#### EXERCISE OBJECTIVE:
Only lines holding "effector" are needed; copy each of them from the data below.
Segment Start: STUDY MATERIAL
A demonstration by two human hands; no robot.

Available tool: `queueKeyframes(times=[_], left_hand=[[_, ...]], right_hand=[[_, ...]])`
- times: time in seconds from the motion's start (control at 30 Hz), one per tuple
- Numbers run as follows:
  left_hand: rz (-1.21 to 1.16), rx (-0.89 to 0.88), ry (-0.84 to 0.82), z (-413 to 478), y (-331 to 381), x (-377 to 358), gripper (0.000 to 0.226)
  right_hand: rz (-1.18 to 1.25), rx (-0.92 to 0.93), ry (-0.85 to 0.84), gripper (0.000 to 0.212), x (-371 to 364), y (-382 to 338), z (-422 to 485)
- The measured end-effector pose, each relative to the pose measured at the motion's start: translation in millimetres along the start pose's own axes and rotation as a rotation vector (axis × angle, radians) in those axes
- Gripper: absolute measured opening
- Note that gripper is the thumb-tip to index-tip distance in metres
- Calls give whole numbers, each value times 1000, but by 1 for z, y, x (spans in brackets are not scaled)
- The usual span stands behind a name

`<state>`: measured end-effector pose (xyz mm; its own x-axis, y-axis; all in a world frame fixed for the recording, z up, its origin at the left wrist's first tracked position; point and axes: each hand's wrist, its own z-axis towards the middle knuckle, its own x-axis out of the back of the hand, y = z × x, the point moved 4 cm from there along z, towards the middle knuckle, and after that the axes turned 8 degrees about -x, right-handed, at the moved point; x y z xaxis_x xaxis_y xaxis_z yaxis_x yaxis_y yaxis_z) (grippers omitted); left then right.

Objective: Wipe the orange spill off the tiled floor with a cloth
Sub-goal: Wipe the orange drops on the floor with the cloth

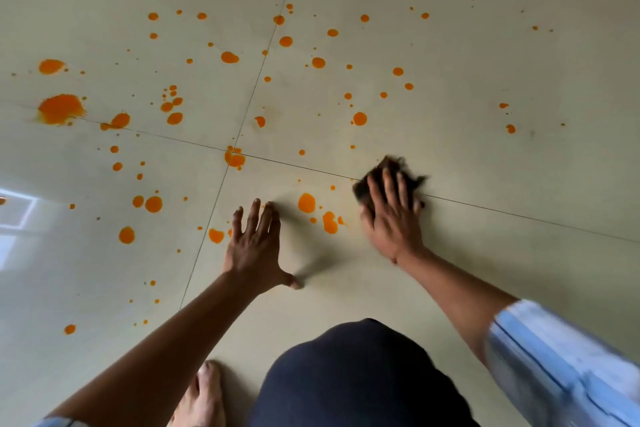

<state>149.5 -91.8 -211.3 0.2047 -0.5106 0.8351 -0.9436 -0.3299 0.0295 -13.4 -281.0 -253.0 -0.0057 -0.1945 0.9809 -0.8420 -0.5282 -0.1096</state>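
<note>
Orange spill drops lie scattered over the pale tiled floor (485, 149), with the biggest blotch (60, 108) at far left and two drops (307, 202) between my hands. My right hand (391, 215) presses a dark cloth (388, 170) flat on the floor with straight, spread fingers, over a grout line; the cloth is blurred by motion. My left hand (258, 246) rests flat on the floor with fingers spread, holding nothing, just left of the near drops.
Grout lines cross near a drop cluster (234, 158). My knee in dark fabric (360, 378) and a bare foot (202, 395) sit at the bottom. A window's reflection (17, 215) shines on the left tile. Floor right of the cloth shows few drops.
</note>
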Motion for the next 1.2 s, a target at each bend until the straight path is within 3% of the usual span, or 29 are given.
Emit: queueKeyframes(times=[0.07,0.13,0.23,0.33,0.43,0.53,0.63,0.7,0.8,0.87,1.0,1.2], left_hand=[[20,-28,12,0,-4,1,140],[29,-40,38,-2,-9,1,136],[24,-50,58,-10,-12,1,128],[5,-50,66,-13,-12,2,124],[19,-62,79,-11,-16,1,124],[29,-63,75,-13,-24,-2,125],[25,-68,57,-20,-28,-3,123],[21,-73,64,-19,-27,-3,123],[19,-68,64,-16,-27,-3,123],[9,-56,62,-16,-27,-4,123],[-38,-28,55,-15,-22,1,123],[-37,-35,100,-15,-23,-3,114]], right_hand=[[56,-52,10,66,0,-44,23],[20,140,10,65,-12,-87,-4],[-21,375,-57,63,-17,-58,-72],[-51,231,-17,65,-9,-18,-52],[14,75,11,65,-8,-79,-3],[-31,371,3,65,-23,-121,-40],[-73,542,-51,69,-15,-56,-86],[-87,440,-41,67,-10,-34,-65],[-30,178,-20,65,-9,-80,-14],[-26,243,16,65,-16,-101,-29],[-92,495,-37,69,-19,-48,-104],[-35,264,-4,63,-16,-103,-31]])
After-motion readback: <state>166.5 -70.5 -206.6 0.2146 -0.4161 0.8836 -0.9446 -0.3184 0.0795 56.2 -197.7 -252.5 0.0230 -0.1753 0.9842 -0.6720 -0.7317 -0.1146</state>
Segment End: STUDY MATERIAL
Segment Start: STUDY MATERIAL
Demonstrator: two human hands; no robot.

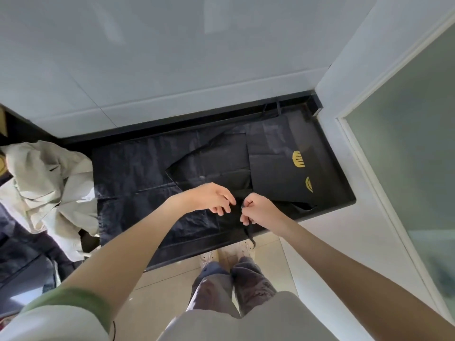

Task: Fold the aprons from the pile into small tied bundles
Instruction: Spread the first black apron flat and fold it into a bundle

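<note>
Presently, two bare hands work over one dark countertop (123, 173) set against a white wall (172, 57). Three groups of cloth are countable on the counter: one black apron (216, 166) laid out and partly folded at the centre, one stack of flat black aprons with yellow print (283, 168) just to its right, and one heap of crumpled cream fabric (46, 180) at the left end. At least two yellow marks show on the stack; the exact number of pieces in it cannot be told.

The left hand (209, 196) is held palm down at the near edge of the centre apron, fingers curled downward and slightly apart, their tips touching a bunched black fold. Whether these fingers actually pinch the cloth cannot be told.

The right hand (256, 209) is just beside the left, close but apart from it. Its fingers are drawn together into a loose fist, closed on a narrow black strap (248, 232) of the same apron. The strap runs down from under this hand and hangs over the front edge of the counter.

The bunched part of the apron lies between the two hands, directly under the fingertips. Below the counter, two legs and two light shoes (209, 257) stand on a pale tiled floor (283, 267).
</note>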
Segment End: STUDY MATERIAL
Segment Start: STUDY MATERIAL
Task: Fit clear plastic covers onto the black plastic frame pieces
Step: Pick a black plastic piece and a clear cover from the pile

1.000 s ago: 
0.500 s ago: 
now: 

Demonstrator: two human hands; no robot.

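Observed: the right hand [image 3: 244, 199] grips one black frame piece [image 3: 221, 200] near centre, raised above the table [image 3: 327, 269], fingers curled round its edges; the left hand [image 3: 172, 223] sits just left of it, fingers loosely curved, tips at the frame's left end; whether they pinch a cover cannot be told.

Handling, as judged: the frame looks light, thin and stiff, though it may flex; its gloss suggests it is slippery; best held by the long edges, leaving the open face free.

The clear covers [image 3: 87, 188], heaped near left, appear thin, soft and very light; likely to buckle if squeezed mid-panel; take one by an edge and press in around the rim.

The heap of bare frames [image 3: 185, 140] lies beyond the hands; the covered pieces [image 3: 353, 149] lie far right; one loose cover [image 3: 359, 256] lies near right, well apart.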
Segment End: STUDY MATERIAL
#### WRITTEN SOLUTION:
- The measured end-effector pose, each relative to the pose measured at the motion's start: translation in millimetres along the start pose's own axes and rotation as a rotation vector (axis × angle, radians) in those axes
`<state>`: measured end-effector pose (xyz mm; its own x-axis, y-axis; all in a world frame fixed for the recording, z up, its origin at the left wrist's first tracked position; point and axes: each hand's wrist, its own z-axis towards the middle knuckle, its own x-axis out of the back of the hand, y = z × x, the point moved 4 cm from there along z, towards the middle knuckle, and after that the axes turned 8 degrees about -x, right-handed, at the moved point; x y z xaxis_x xaxis_y xaxis_z yaxis_x yaxis_y yaxis_z) (grippers omitted); left then right.

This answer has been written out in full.